Technique for Dynamic GPU Model Swapping
A new method for optimizing GPU inference costs involves dynamically swapping models between disk and GPU memory on-demand. This technique can reportedly reduce idle GPU memory by 40-60% in multi-tenant environments where numerous models are served from a fixed hardware pool. While the approach introduces some cold-start latency, it can be mitigated with predictive loading and warm-up queues managed via orchestrators like Kubernetes.

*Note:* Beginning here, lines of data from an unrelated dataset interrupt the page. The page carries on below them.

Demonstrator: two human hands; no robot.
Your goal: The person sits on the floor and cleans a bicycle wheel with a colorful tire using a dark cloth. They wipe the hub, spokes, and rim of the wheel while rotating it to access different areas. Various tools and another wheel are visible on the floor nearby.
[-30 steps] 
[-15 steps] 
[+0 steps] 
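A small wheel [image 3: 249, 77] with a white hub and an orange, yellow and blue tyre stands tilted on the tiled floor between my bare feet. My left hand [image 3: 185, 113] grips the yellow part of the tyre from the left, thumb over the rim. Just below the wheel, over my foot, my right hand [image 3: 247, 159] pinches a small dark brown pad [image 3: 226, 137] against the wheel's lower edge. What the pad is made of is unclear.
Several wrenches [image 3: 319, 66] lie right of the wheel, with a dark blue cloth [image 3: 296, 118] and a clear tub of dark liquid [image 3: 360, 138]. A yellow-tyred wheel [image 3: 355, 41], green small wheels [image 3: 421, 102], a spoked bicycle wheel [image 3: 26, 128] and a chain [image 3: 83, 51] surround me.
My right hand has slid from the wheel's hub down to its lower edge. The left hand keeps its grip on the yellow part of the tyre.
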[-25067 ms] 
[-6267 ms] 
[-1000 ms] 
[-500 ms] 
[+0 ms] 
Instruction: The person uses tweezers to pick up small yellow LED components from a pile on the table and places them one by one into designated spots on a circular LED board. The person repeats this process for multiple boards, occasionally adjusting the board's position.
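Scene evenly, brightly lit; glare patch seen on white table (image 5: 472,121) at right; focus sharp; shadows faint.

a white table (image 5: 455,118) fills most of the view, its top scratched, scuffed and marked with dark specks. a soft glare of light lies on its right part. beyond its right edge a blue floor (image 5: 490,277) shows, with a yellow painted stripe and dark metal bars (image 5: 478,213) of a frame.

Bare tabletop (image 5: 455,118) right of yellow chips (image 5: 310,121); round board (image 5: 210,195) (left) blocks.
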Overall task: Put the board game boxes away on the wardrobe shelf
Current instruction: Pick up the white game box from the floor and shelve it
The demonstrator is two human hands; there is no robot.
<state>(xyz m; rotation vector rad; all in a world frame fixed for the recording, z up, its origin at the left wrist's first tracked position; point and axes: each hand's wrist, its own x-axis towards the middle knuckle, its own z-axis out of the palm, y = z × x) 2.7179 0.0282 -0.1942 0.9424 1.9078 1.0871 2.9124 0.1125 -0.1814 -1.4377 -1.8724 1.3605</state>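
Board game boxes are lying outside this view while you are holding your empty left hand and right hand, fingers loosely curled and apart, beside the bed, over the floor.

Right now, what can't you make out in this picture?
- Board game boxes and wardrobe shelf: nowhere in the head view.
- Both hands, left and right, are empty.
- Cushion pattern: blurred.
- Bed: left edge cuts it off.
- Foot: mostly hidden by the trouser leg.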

- This technique is an evolution of features found in established inference servers like the NVIDIA Triton Inference Server, which uses an "explicit" model control mode to allow models to be loaded and unloaded via API calls without restarting the server. - A key challenge is the trade-off between memory savings and latency; NVIDIA's implementation of a similar "hot-swapping" feature reports a time-to-first-token (TTFT) of 2-3 seconds, which is a 50-66x improvement over scaling from zero but still higher than a constantly warm model. - To combat the cold-start problem, specialized tools like the open-source NVIDIA Run:ai Model Streamer can be used to accelerate model loading by concurrently reading weights from storage and streaming them directly into GPU memory. - This approach of swapping entire models can be complemented by swapping smaller, task-specific LoRA adapters, which allows a single base model to remain on the GPU while lightweight adapters are dynamically loaded for different fine-tuned tasks. - The concept is similar to memory optimization in vLLM, which uses PagedAttention to manage the KV cache by swapping memory "pages" to CPU RAM, though PagedAttention focuses on managing the dynamic KV cache rather than the static model weights. - Snowflake has implemented a similar "model hotswapping" technique for its Cortex AI platform, allowing it to serve over 30 different models from a fixed pool of hardware by caching weights in CPU memory and on disk.